■ Brief
What lines below contain the string "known"? List them all.

■ Recorded data
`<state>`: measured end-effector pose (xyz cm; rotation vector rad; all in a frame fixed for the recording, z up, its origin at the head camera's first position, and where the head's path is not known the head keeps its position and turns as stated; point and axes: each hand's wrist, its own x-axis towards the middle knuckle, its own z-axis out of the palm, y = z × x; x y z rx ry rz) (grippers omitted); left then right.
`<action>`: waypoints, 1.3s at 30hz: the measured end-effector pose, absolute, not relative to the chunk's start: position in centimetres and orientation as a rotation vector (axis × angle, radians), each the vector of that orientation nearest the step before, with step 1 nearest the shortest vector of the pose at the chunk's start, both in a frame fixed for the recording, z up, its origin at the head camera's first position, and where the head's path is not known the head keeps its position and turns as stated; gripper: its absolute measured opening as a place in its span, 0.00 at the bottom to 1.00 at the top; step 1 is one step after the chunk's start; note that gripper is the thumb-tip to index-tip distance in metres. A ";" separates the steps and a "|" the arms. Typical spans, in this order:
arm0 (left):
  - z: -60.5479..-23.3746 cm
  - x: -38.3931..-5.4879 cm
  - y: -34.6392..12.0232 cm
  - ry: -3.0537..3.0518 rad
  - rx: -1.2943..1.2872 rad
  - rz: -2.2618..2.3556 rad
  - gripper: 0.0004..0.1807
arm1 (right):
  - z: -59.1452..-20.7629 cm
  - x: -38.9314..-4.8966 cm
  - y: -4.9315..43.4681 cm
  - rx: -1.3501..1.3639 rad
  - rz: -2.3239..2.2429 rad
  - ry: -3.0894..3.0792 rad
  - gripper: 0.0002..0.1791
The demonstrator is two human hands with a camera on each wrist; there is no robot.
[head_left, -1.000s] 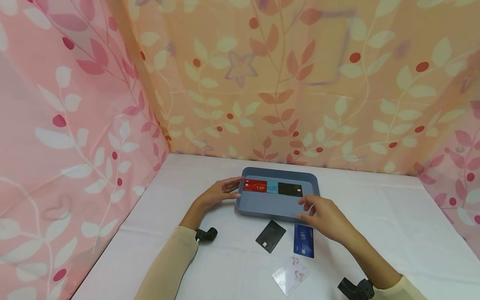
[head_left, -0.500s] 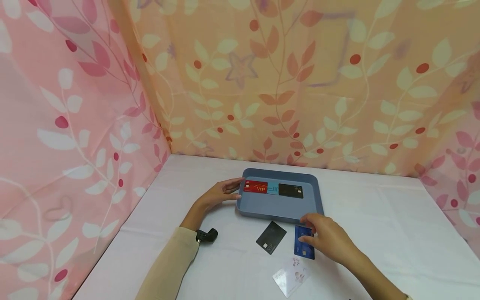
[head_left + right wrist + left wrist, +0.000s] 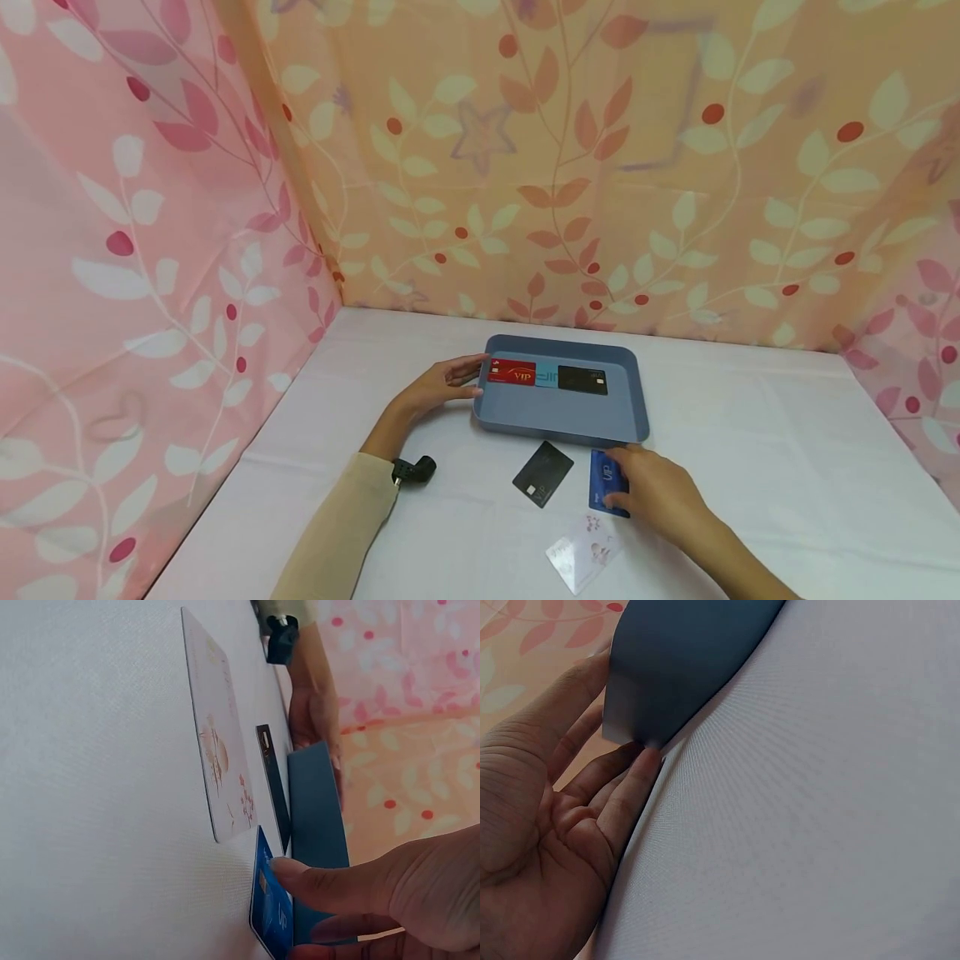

■ Written reply
`<state>`: measured end-effector pose (xyz cm; rotation vector rad; all in a frame fixed for the recording, z up, its origin at the head camera's first position, and where the head's path is not known the head keeps its position and turns as stated; point and axes: each hand's wrist, its own x-axis towards the middle knuckle, its own z-axis out of the palm, y = z × x; x y z rx ry rz) (grippers omitted); left then right.
`<action>`: waypoints, 1.3s at 30hz: the measured end-effector pose, absolute, not relative to the chunk's start: position in centimetres and orientation as a rotation vector (axis × angle, radians), each the vector of that orientation nearest the step before, with step 1 nearest the shortest vector of the pose at the chunk's start, both in a frame fixed for the recording, z up, its origin at the head camera's first position, and where the head's path is not known the head keeps its position and turns as stated; gripper: its absolute measured opening as a place in its span, 0.00 at the bottom to 1.00 at the top; step 1 is one step after the chunk's start; note that gripper is the thumb-tip to index-tip distance in metres. A ";" separates the steps and a "|" the arms. Typical spans, in this order:

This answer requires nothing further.